Department of Electrical Engineering and Computer Sciences, Massachusetts Institute of Technology, Cambridge, Massachusetts 02139, United States.
Nano Lett. 2013 Apr 10;13(4):1541-8. doi: 10.1021/nl304706j. Epub 2013 Mar 15.
The growth of large-area bilayer graphene has been of technological importance for graphene electronics. The successful application of graphene bilayers critically relies on the precise control of the stacking orientation, which determines both electronic and vibrational properties of the bilayer system. Toward this goal, an effective characterization method is critically needed to allow researchers to easily distinguish the bilayer stacking orientation (i.e., AB stacked or turbostratic). In this work, we developed such a method to provide facile identification of the stacking orientation by isotope labeling. Raman spectroscopy of these isotopically labeled bilayer samples shows a clear signature associated with AB stacking between layers, enabling rapid differentiation between turbostratic and AB-stacked bilayer regions. Using this method, we were able to characterize the stacking orientation in bilayer graphene grown through Low Pressure Chemical Vapor Deposition (LPCVD) with enclosed Cu foils, achieving almost 70% AB-stacked bilayer graphene. Furthermore, by combining surface sensitive fluorination with such hybrid (12)C/(13)C bilayer samples, we are able to identify that the second layer grows underneath the first-grown layer, which is similar to a recently reported observation.

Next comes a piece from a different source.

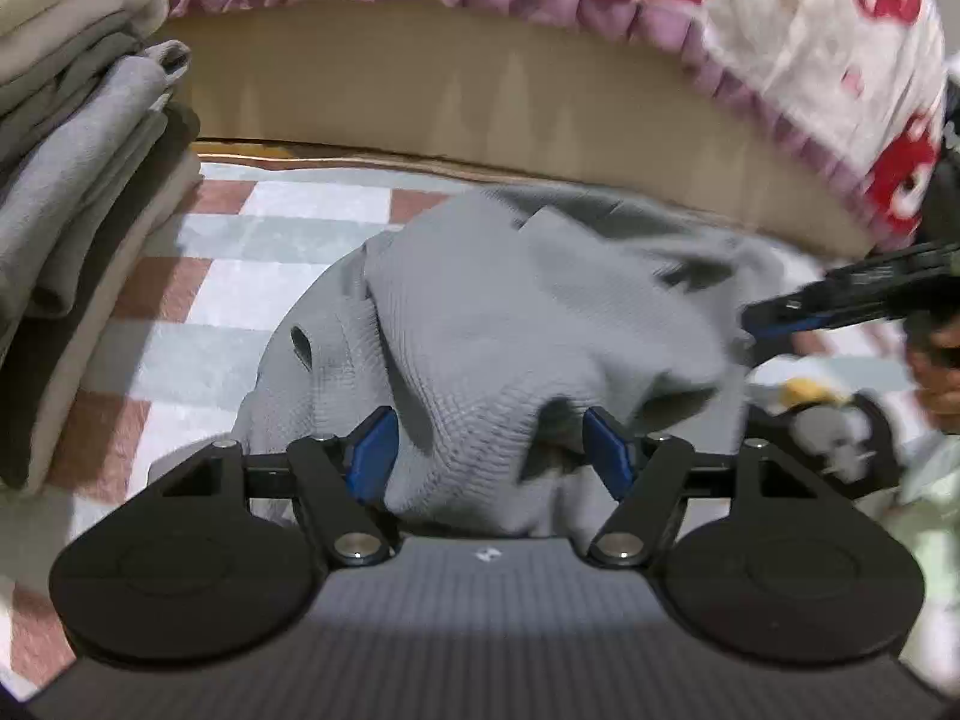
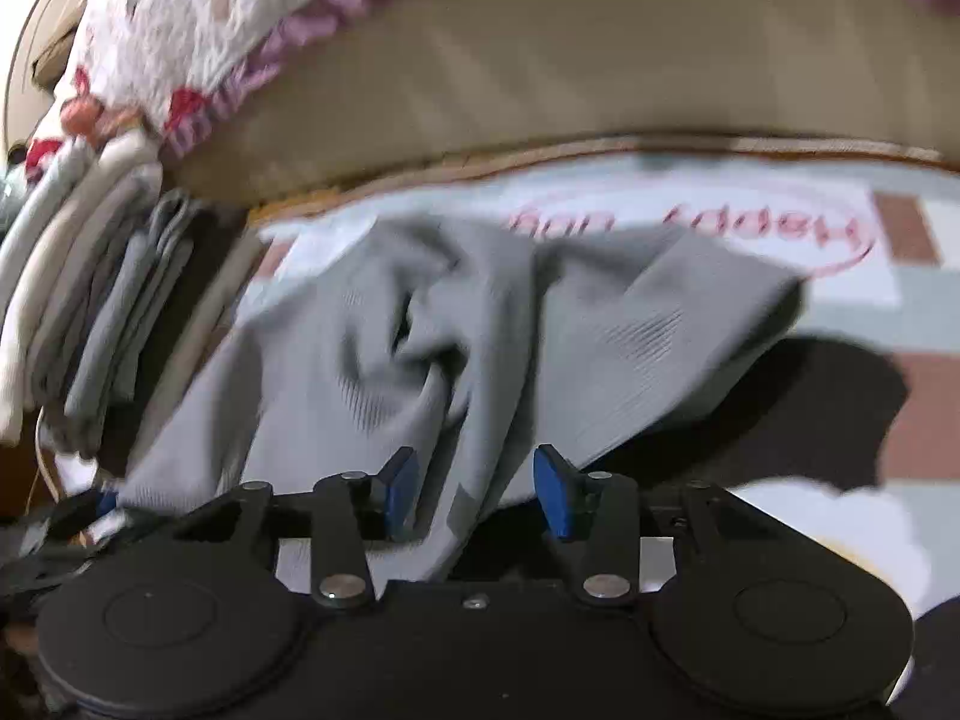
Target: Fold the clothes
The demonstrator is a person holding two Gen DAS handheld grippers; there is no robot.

大面积双层石墨烯的生长对于石墨烯电子学具有重要的技术意义。双层石墨烯的成功应用关键依赖于堆叠方向的精确控制,这决定了双层系统的电子和振动性质。为此,需要一种有效的表征方法,以便研究人员能够轻松区分双层的堆叠方向(即 AB 堆叠或乱层堆叠)。在这项工作中,我们开发了一种通过同位素标记来提供简便的堆叠方向识别的方法。这些同位素标记双层样品的拉曼光谱显示出与层间 AB 堆叠相关的清晰特征,能够快速区分乱层和 AB 堆叠的双层区域。使用这种方法,我们能够表征通过带有封闭铜箔的低压化学气相沉积(LPCVD)生长的双层石墨烯的堆叠方向,实现了近 70%的 AB 堆叠双层石墨烯。此外,通过将表面敏感的氟化与这种混合(12)C/(13)C 双层样品结合使用,我们能够确定第二层在第一层下生长,这与最近的一项报道观察结果相似。